Two suspects held in ‘honour-killing’ whistleblower murder case

Published March 9, 2019
Residents offer funeral prayers beside the coffin of Afzal Kohistani in Battagram district on Friday.—AFP
Residents offer funeral prayers beside the coffin of Afzal Kohistani in Battagram district on Friday.—AFP

ISLAMABAD: Women’s rights activists on Friday condemned the murder of a whistleblower in a notorious “honour killing” case that has shone a years-long spotlight on female victims — and the men who defend them — in Pakistan.

Afzal Kohistani, the man who first drew attention to the infamous incident in 2012, was gunned down in Abbottabad on Wednesday, police have said.

He had pursued a case in which a local cleric order the deaths of male and female wedding guests shown enjoying themselves in a video.

Precise details remain shrouded in mystery but Kohistani had long been adamant that women shown in the video had been murdered.

Women activists condemn Afzal Kohistani’s cold-blooded murder

He was shot five times on a busy road and died on the spot, Abdul Aziz Afridi, a senior police official, told AFP.

Officials said on Friday that at least two arrests had been made.

“The perpetrators of this heinous crime will be brought to justice,” Khyber Pakhtunkhwa Information Minister Shaukat Yousafzai said.

Kohistani’s murder has ignited anger in Pakistan, where rights activists have long fought against the patriarchal notion of “honour”, which remains prevalent across South Asia.

Women have been shot, stabbed, stoned, set alight and strangled for bringing “shame” on their families for everything from refusing marriage proposals to wedding the “wrong” man and helping friends elope.

Men can be victims too, though it is rarer.

“Will be raising this shocking murder of Afzal Kohistani in parliament,” Senator Sherry Rehman of opposition Pakistan Peoples Party tweeted.

Rights activists participating in a march to mark International Women’s Day on Friday condemned Kohistani’s shooting.

“This incident has brought to the focus, once again, how vulnerable those that raise their voice still are,” said Benazir Jatoi, a human rights lawyer and march organiser.

Witness protection was “almost non-existent”, she added.

“Today’s march in Islam­abad will remember Afzal and other brave Pakistanis like him and we will ensure that perpetrators are held accountable,” said Ms Jatoi.

Nighat Dad, a prominent activist, tweeted: “I march because the only pursuer of seven years old Kohistani video case Afzal Kohistani was killed hours ago.”

Wedding video

The wedding video emerged in 2012, showing women clapping as two men danced in the mountainous area of Kohistan, 175km north of Islamabad.

The men and women had allegedly been in the room together, in defiance of strict tribal custom that separates men and women at weddings — though the video does not show them together.

A local cleric sentenced several women and men to death over the video.

Afzal Kohistani is believed to have been related to some of the men in the video.

His entire family were banished from Kohistan as a result.
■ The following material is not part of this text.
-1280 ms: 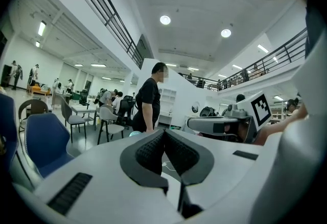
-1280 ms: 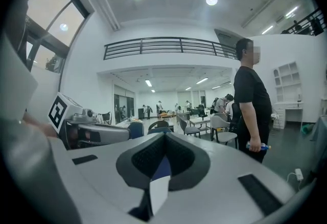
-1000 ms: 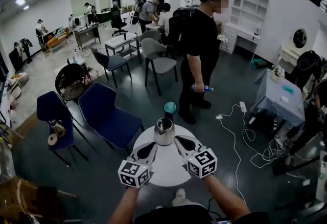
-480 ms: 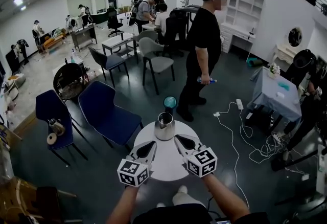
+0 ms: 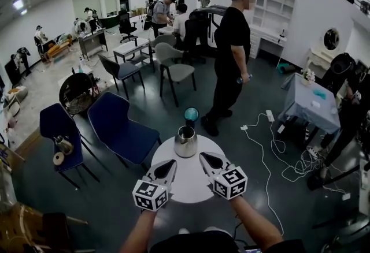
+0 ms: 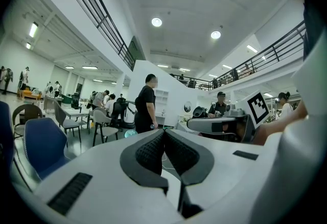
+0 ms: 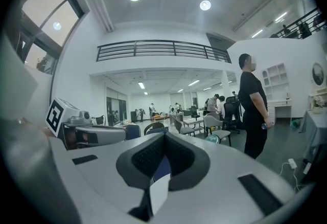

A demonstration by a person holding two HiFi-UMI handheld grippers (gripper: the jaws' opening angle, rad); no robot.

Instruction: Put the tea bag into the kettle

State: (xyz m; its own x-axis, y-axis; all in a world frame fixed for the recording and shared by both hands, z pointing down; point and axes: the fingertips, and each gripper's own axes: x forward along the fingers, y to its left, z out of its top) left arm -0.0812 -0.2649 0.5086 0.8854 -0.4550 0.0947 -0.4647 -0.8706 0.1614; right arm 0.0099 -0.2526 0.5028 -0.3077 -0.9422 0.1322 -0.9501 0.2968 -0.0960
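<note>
Head view: kettle [image 5: 185, 142] beyond right gripper [image 5: 203, 156]

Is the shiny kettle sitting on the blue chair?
No, the kettle stands on the round white table, away from the blue chair.

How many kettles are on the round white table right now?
1. The steel kettle stands at the far edge of the white table, just beyond the left gripper and right gripper. No other shows there.
</note>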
He took the rare step of pushing the case before the media and the justice system.

The Supreme Court lau­­­nched a commission to investigate — but in June 2012 was told the women had never been murdered at all.

A fact-finding team met women who were purportedly those shown in the video and said they were alive.

But Kohistani insisted that the women shown to the fact-finding officials were different women, and that the death sentences had been carried out.

Three more men — Kohistani’s brothers — were later killed by a rival family. A court convicted six of their killings in 2014.